- **Your assignment**: The answer is to be an exact copy of the lines below running from the line with "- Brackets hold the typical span" down to the line with "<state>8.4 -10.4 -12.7", both ends included, and nothing more.

- **Supplied information**:

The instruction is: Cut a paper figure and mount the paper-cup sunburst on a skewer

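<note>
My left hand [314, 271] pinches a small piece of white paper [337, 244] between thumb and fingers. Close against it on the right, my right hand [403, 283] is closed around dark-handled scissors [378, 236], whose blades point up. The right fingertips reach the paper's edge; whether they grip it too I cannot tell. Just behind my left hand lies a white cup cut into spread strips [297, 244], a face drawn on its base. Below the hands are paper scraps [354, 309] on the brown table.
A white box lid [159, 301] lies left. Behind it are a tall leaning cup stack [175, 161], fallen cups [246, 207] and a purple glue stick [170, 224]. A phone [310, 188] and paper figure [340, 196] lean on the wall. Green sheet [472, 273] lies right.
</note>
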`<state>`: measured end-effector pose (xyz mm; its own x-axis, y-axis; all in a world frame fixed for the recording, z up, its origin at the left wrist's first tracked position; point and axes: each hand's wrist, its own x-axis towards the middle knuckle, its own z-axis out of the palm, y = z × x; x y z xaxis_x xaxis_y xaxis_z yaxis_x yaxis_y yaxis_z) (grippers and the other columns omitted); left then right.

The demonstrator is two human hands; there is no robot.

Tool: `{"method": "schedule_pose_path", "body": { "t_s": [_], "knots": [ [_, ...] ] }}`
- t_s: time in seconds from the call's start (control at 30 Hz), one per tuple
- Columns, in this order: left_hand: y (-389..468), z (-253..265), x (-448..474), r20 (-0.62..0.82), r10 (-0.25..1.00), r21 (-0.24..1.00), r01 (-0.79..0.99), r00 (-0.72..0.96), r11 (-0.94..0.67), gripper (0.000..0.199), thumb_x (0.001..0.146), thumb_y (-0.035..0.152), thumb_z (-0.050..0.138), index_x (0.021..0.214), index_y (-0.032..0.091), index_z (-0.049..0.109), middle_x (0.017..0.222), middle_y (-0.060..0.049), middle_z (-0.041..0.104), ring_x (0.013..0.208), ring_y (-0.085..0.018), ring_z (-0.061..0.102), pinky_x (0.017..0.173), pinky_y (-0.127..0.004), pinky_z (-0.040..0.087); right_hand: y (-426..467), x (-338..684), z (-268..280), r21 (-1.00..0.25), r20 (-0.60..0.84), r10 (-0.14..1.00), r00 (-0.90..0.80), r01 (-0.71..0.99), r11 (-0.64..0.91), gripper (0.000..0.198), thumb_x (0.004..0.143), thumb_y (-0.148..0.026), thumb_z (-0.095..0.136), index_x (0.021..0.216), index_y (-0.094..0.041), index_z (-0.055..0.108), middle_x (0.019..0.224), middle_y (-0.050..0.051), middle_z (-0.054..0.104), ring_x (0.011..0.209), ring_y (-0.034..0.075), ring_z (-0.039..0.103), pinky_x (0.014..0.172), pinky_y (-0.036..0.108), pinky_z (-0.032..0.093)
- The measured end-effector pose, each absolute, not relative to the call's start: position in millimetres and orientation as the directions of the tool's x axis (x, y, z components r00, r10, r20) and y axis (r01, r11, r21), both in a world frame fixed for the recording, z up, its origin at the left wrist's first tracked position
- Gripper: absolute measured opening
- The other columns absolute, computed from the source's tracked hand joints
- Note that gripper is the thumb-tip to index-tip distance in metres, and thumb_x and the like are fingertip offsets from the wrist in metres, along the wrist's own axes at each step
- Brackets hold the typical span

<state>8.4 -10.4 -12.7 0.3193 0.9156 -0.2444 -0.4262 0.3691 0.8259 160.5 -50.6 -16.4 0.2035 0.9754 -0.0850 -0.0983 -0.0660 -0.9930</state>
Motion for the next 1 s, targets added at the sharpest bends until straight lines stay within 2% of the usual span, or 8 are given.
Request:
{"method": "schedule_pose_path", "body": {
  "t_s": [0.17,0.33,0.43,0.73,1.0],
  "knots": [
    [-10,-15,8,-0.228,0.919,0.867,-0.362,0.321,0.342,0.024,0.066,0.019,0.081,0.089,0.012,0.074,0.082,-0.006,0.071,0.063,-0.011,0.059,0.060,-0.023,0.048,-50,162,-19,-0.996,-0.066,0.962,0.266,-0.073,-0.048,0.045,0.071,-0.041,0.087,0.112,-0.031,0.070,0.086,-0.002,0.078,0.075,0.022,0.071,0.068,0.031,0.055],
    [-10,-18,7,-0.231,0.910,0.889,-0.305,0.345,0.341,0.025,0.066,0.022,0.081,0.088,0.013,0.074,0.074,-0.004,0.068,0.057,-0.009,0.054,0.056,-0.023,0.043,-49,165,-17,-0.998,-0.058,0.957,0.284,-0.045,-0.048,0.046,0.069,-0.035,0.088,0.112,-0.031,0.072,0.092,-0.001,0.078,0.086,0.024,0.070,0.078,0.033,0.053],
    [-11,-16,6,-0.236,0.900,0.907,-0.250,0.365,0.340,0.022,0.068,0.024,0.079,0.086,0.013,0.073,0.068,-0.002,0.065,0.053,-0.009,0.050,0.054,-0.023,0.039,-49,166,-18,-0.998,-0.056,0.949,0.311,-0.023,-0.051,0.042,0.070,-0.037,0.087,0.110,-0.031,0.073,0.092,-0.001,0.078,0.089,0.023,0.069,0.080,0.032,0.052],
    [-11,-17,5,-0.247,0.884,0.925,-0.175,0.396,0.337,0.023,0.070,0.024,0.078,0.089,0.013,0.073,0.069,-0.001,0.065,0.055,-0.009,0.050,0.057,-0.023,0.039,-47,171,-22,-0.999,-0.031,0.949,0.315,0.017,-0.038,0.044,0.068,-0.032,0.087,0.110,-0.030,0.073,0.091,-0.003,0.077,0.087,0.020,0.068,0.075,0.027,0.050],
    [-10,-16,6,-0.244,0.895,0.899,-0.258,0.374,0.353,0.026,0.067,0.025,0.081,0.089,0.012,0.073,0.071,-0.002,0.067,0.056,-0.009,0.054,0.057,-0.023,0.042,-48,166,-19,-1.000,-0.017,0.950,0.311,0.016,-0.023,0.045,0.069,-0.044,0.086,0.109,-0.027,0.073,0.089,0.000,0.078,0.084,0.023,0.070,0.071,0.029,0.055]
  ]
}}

- **Output for this task**:
- Brackets hold the typical span

<state>8.4 -10.4 -12.7 0.3193 0.9156 -0.2444 -0.4262 0.3691 0.8259 160.5 -50.6 -16.4 0.2035 0.9754 -0.0850 -0.0983 -0.0660 -0.9930</state>

Nothing further is required for this exercise.